Task requirements: Return nothing but the lines from the one with "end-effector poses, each" through the one with "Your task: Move" in the data below, word for word and without pictures.

Supplied data:
=====

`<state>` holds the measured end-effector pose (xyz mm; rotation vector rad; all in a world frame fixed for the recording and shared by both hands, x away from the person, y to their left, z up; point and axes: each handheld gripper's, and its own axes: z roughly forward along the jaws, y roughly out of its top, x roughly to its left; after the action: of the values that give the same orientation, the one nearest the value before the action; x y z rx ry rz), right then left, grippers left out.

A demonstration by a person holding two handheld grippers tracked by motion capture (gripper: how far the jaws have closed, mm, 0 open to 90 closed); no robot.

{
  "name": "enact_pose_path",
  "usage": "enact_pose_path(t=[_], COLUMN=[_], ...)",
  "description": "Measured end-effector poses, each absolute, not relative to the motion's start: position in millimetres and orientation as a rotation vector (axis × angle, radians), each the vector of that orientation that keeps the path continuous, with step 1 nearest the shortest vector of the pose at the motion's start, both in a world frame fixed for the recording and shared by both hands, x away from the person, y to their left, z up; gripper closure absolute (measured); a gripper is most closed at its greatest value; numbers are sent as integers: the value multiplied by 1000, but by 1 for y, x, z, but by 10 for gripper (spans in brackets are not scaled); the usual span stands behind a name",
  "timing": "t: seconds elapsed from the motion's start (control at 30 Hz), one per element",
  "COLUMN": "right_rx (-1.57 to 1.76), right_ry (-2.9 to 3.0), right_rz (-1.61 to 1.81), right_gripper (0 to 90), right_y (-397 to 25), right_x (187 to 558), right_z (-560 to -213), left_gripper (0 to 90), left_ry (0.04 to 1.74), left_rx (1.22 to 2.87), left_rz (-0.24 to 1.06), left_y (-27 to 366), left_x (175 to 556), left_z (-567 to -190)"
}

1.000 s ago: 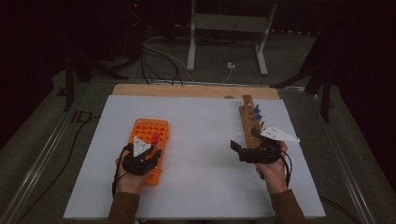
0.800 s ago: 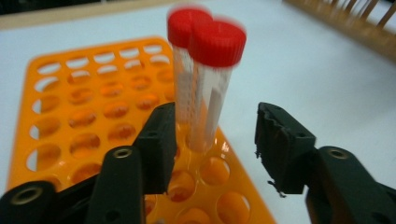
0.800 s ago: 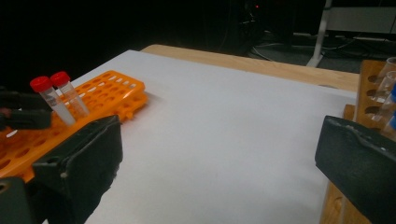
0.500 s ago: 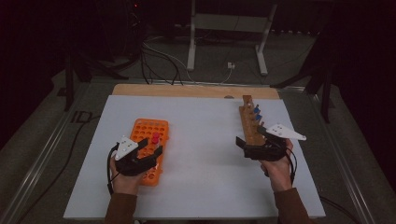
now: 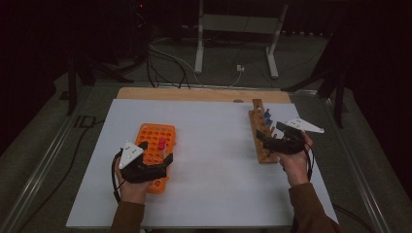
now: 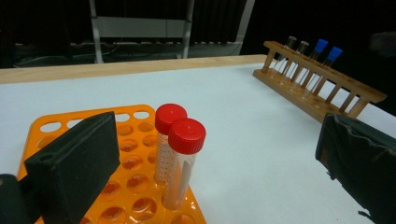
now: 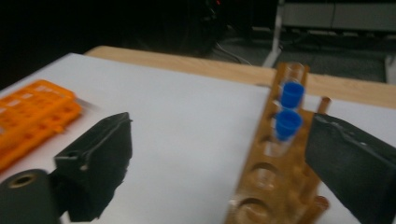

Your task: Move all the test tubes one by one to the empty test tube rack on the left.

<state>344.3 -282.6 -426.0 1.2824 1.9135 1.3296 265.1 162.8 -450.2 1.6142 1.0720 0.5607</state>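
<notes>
An orange tube rack lies at the table's left, and two red-capped clear tubes stand upright in it. My left gripper hovers over the rack's near end. In the left gripper view the gripper is open wide, with the tubes between its jaws but untouched. A wooden tube rack at the right holds two blue-capped tubes and some uncapped ones. My right gripper is open at the rack's near end. Its jaws straddle the rack and hold nothing.
The white table top has bare room between the two racks. A wooden strip runs along its far edge. Beyond it are a metal stand and cables on the dark floor.
My left gripper has swung slightly and now points across the orange rack's near end. My right gripper has moved a little forward and right along the wooden rack.
</notes>
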Motion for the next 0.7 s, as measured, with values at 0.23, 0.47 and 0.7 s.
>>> enact_pose_path(t=[0.23,0.47,0.7], right_rx=[1379,1412,1400], right_ry=[1891,1891,1915], right_rz=[1249,1136,1099], right_gripper=[340,578,756], right_y=[-294,-295,-291], right_x=[371,387,395], right_z=[-437,-450,-457], left_gripper=[5,5,6], left_ry=[1078,1096,1109], left_rx=[1609,1610,1613], left_rz=[567,563,570], left_y=[163,164,163], left_x=[265,266,267], left_z=[-451,-455,-457])
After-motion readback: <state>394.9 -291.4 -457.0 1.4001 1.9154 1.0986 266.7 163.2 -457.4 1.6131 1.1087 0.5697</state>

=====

Output of the exercise:
  "description": "Measured end-effector poses, each absolute, not relative to the motion's start: position in millimetres and orientation as a rotation vector (axis × angle, radians), each the vector of that orientation that keeps the path continuous, with step 1 nearest the shortest vector of the pose at the motion's start, both in a world frame fixed for the recording and shared by both hands, x away from the person, y to their left, z up; gripper closure absolute (measured); a gripper is most closed at its greatest value; numbers are sent as integers: the value multiplied by 1000, but by 1 for y, x, z, but by 10 for gripper (spans in brackets are not scaled); the usual span stands behind a name",
  "timing": "t: seconds elapsed from the motion's start (control at 30 Hz), one per element",
  "COLUMN": "right_rx (-1.57 to 1.76), right_ry (-2.9 to 3.0), right_rz (-1.61 to 1.81), right_gripper (0 to 90), right_y (-397 to 25), right_x (187 to 558), right_z (-560 to -213), left_gripper (0 to 90), left_ry (0.04 to 1.74), left_rx (1.22 to 2.87), left_rz (-0.24 to 1.06), left_y (-27 to 366), left_x (175 to 556), left_z (-567 to -190)"
}

1.000 s ago: 
0.800 s ago: 
0.800 s ago: 
0.500 s ago: 
now: 
now: 
now: 

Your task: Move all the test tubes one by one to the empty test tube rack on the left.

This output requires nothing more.